Have a question about this project? Sign up for a free GitHub account to open an issue and contact its maintainers and the community.

By clicking “Sign up for GitHub”, you agree to our terms of service and privacy statement. We’ll occasionally send you account related emails.

Already on GitHub? Sign in to your account

CFS quotas can lead to unnecessary throttling #67577

Open
bobrik opened this Issue Aug 20, 2018 · 36 comments

Comments

Projects
None yet
@bobrik
Copy link

commented Aug 20, 2018

/kind bug

This is not a bug in Kubernets per se, it's more of a heads-up.

I've read this great blog post:

From the blog post I learned that k8s is using cfs quotas to enforce CPU limits. Unfortunately, those can lead to unnecessary throttling, especially for well behaved tenants.

See this unresolved bug in Linux kernel I filed a while back:

There's an open and stalled patch that addresses the issue (I've not verified if it works):

cc @ConnorDoyle @balajismaniam

@neolit123

This comment has been minimized.

Copy link
Member

commented Aug 20, 2018

/sig node
/kind bug

@liggitt

This comment has been minimized.

Copy link
Member

commented Aug 20, 2018

is this a duplicate of #51135?

@bobrik

This comment has been minimized.

Copy link
Author

commented Aug 21, 2018

It's similar in spirit, but it seems to miss the fact that there's an actual bug in the kernel rather than just some configuration tradeoff in CFS quota period. I've liked #51135 back here to give people there more context.

@hjacobs

This comment has been minimized.

Copy link

commented Aug 22, 2018

As far as I understand this is another reason to either disable CFS quota (--cpu-cfs-quota=false) or make it configurable (#63437).
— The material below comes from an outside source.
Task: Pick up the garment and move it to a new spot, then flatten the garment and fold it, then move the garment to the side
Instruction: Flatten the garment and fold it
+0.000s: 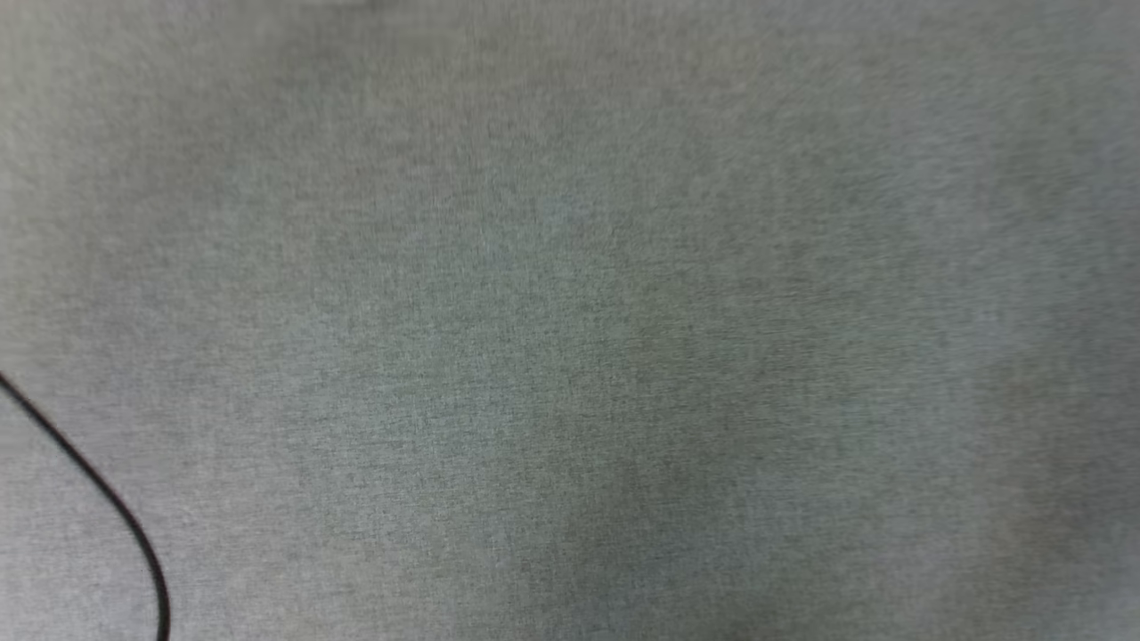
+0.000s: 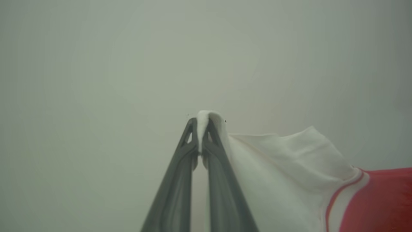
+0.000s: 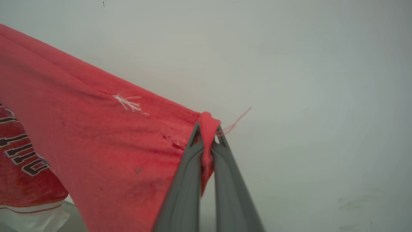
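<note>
I am looking down at a grey woven surface (image 1: 570, 320), a thin black cable (image 1: 98, 485) curving across its lower left

The garment (image 2: 283, 167) hangs in the air, a bunched tip of its white sleeve nipped between the closed fingers of the left claw (image 2: 200, 124). In the left wrist view the sleeve drapes away toward 4 o'clock, past a red-and-white striped edge into the red body. In the right wrist view a pinched fold of the red cloth (image 3: 112, 145) sits in the shut right claw (image 3: 208, 129), and the taut, slightly creased body stretches toward 10 o'clock, with black white-outlined lettering at 9 o'clock and a white striped-edged piece at 8 o'clock.
</note>
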You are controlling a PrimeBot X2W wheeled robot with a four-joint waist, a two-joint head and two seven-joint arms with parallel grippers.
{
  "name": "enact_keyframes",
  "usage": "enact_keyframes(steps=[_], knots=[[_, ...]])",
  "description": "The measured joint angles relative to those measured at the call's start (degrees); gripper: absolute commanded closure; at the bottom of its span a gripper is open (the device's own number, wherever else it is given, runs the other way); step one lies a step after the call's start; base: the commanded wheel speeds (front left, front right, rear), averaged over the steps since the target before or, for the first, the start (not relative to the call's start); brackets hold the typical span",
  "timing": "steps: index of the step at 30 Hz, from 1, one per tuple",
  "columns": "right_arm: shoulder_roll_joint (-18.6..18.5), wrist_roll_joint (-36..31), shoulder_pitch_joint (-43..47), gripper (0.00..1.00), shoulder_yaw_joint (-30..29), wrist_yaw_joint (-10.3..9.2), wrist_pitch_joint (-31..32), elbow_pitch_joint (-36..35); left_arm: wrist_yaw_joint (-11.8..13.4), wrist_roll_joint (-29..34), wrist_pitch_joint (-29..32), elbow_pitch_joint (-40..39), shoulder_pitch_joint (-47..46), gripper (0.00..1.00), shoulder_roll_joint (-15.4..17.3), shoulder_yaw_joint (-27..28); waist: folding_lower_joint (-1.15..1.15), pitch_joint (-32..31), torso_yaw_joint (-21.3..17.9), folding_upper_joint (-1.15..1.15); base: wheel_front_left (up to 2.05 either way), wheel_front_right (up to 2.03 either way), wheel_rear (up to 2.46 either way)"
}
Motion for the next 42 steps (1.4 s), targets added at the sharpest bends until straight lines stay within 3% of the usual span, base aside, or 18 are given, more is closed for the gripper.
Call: enact_keyframes(steps=[5,9,16,25,34,42], knots=[[0.58,-3.03,-3.81,1.00,0.81,0.00,-7.05,6.64,-1.98,0.83,-4.46,8.04,-3.02,1.00,-2.97,-1.65,0.00,3.11,0.84,0.00,0.00,0.00,0.00],[1.14,-4.85,-2.88,1.00,2.78,0.00,-12.46,12.36,-2.09,0.56,-9.84,13.52,0.22,1.00,-6.11,-2.44,0.00,3.77,1.90,0.00,0.00,0.00,0.00],[1.00,-4.25,5.81,1.00,7.25,-0.01,-17.84,20.81,-3.13,-1.01,-13.83,18.68,13.87,1.00,-10.39,-5.21,-0.01,2.06,3.22,0.00,0.00,0.00,0.00],[-0.93,1.18,20.29,1.00,15.44,0.00,-20.90,24.18,-2.87,-1.91,-15.52,13.93,37.93,1.00,-13.25,-7.57,-0.01,-3.48,4.91,0.00,0.00,0.00,0.00],[-4.95,10.62,35.11,1.00,24.25,0.00,-19.51,22.05,-0.89,-6.20,-14.12,5.20,62.43,1.00,-10.07,-8.48,-0.02,-11.17,6.04,0.00,0.00,0.00,0.00],[-8.49,16.68,46.03,1.00,25.60,0.00,-20.37,20.57,1.56,-8.98,-9.67,-2.34,80.04,1.00,-5.59,-10.38,-0.03,-17.98,6.86,0.00,0.00,0.00,0.00]])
I also find this gist (linked from Kernel patch) very interesting to see (to gauge the impact): https://gist.github.com/bobrik/2030ff040fad360327a5fab7a09c4ff1

@vishh

This comment has been minimized.

Copy link
Member

commented Aug 23, 2018

@juliantaylor

This comment has been minimized.

Copy link

commented Aug 30, 2018

Another issue with quotas is that the kubelet counts hyperthreads as "cpus". When a cluster becomes so loaded that two threads are scheduled on the same core and the process has a cpu quota quota one of them will only perform with a small fraction of the available processing power (it will only do something when something on the other thread stalls) but still consume quota as if it had a physical core for itself. So it consumes double the quota that it should without doing significantly more work.
This has the effect that on a fully loaded node node with hyperthreading enabled the performance will be half of what it would be with hyperthreading or quotas disabled.
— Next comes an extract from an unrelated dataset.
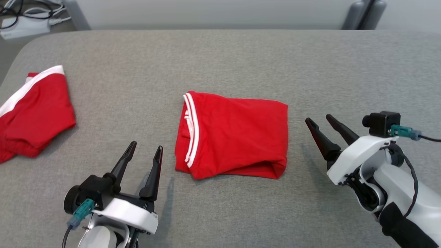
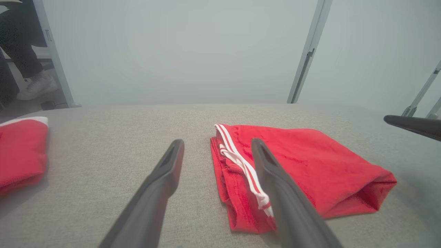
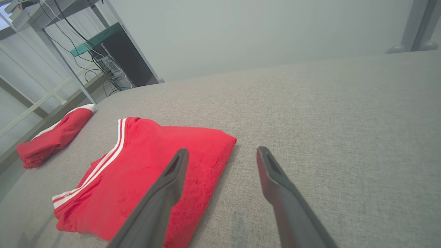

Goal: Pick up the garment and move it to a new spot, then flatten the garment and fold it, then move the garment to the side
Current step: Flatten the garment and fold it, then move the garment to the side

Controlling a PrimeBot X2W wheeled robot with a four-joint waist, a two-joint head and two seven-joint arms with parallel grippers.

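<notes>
A: Left gripper [image 1: 146,146], what is it doing?
B: It is hanging at 7 o'clock in the head view, with its fingers spread and gripping nothing.
A: And the right gripper [image 1: 318,119]?
B: It is hanging at 4 o'clock. Its fingers are also spread and empty, and its tips are pointing toward 11 o'clock.
A: Where is the garment [image 1: 237,134]?
B: It is lying folded mid-table [image 1: 220,62], between the two grippers and touching neither. Its white-striped edge is facing 9 o'clock. A second red garment [image 1: 34,113] is lying well apart at 9 o'clock, near the table's edge.

Left gripper [image 1: 145,147], right gripper [image 1: 318,119]: fingers apart.
</notes>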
Imo the kubelet should not consider hyperthreads as real cpus to avoid this situation.

@vishh

This comment has been minimized.

Copy link
Member

commented Aug 30, 2018

@juliantaylor As I mentioned in #51135 turning off CPU quota might be the best approach for most k8s clusters running trusted workloads.

@prune998

This comment has been minimized.

Copy link

commented Nov 26, 2018

Is this considered as a bug ?

If some pods are throttled while not really exhausting their CPU limit, it sound like a bug to me.

On my cluster, most of the over-quota pods are related to metrics (heapster, metrics-collector, node-exporter...) or Operators, which obviously have the kind of workload that is in problem here : do nothing most of the time and wake up to reconcile every once and a while.
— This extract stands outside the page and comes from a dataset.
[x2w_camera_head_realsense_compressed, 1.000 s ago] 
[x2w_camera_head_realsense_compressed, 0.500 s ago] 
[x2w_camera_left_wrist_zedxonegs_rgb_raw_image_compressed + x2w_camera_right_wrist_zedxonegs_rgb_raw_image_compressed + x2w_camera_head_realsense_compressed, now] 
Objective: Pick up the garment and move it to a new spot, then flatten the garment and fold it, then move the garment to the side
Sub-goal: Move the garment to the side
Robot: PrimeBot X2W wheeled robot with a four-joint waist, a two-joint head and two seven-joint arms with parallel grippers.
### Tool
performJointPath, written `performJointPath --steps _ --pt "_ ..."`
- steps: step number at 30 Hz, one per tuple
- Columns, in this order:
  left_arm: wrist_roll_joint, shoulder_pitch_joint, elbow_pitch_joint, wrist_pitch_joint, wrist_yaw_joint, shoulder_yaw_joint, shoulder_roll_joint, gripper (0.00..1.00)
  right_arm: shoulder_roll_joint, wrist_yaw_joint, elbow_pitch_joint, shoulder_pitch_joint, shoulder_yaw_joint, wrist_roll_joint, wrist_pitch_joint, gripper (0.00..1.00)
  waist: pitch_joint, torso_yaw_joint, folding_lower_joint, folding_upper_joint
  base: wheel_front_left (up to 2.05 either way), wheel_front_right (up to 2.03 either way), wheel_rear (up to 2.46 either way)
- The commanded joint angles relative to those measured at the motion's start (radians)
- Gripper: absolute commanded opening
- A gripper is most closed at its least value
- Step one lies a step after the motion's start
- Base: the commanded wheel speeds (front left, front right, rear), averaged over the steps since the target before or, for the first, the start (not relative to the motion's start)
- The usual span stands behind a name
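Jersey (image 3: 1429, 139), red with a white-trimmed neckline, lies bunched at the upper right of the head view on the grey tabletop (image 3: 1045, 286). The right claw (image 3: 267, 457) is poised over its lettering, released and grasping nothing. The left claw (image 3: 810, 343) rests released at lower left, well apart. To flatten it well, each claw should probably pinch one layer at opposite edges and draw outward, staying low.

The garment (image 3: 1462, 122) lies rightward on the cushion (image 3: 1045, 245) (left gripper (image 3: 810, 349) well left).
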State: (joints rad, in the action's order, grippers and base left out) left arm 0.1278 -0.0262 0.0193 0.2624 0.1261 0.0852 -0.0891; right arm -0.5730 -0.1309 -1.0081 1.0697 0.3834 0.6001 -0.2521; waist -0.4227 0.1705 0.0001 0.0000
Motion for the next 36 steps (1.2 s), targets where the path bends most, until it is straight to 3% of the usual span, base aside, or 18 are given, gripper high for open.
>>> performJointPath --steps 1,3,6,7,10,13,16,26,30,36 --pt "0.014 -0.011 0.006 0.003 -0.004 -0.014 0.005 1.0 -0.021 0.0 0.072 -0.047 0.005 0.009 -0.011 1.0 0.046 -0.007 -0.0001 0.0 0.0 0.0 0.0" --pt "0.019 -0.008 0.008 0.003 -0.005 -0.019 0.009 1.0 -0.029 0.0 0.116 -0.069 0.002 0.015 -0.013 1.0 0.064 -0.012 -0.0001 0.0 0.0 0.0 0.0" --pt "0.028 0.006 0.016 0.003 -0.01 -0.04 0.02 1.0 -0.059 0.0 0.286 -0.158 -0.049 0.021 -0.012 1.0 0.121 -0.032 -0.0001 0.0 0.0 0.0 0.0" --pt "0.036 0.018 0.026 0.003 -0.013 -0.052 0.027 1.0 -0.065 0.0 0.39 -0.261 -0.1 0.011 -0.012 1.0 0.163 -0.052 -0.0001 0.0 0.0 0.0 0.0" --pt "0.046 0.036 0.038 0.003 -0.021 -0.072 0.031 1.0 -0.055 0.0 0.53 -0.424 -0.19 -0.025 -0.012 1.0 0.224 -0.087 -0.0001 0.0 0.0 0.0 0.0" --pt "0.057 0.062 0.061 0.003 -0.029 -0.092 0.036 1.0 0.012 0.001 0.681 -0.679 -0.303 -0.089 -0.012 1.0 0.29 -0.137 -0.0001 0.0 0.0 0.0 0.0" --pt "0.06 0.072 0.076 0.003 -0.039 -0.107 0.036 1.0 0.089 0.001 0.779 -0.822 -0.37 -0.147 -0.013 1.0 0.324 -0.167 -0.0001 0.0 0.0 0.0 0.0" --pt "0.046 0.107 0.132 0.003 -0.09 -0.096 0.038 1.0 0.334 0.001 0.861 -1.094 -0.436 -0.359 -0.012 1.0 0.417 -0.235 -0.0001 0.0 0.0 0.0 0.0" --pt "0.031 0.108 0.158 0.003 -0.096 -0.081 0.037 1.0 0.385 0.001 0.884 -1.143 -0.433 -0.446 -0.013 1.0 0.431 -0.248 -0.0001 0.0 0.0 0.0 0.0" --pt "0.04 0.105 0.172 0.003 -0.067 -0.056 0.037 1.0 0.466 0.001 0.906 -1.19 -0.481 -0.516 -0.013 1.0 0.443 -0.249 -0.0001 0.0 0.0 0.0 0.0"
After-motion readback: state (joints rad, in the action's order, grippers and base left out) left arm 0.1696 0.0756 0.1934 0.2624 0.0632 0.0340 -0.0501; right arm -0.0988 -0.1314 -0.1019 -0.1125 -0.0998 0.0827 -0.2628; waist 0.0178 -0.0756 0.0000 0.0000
The strange thing here is that I tried to raise the limit, going from 40m to 100m or 200m, and the processes were still throttled.
I can't see any other metrics pointing out a workload that could trigger this throttling.

I've removed the limits on these pods for now... it's getting better, but, well, that really sounds like a bug and we should come with a better solution than disabling the Limits

@hjacobs

This comment has been minimized.

Copy link

commented Nov 27, 2018

@prune998 see @vishh's comment and this gist: the Kernel over-aggressively throttles, even if the math tells you it should not. We (Zalando) decided to disable CFS quota (CPU throttling) in our clusters: https://www.slideshare.net/try_except_/optimizing-kubernetes-resource-requestslimits-for-costefficiency-and-latency-highload

@prune998

This comment has been minimized.

Copy link

commented Nov 27, 2018

Thanks @hjacobs.
I'm on Google GKE and I see no easy way to disable it, but I keep searching....

@timoreimann

This comment has been minimized.

Copy link
Contributor

commented Nov 27, 2018

@prune998 AFAIK, Google hasn't exposed the necessary knobs yet. We filed a feature request right after the possibility to disable CFS landed in upstream, haven't heard any news since then.

@vishh

This comment has been minimized.

Copy link
Member

commented Nov 27, 2018

I'm on Google GKE and I see no easy way to disable it, but I keep searching....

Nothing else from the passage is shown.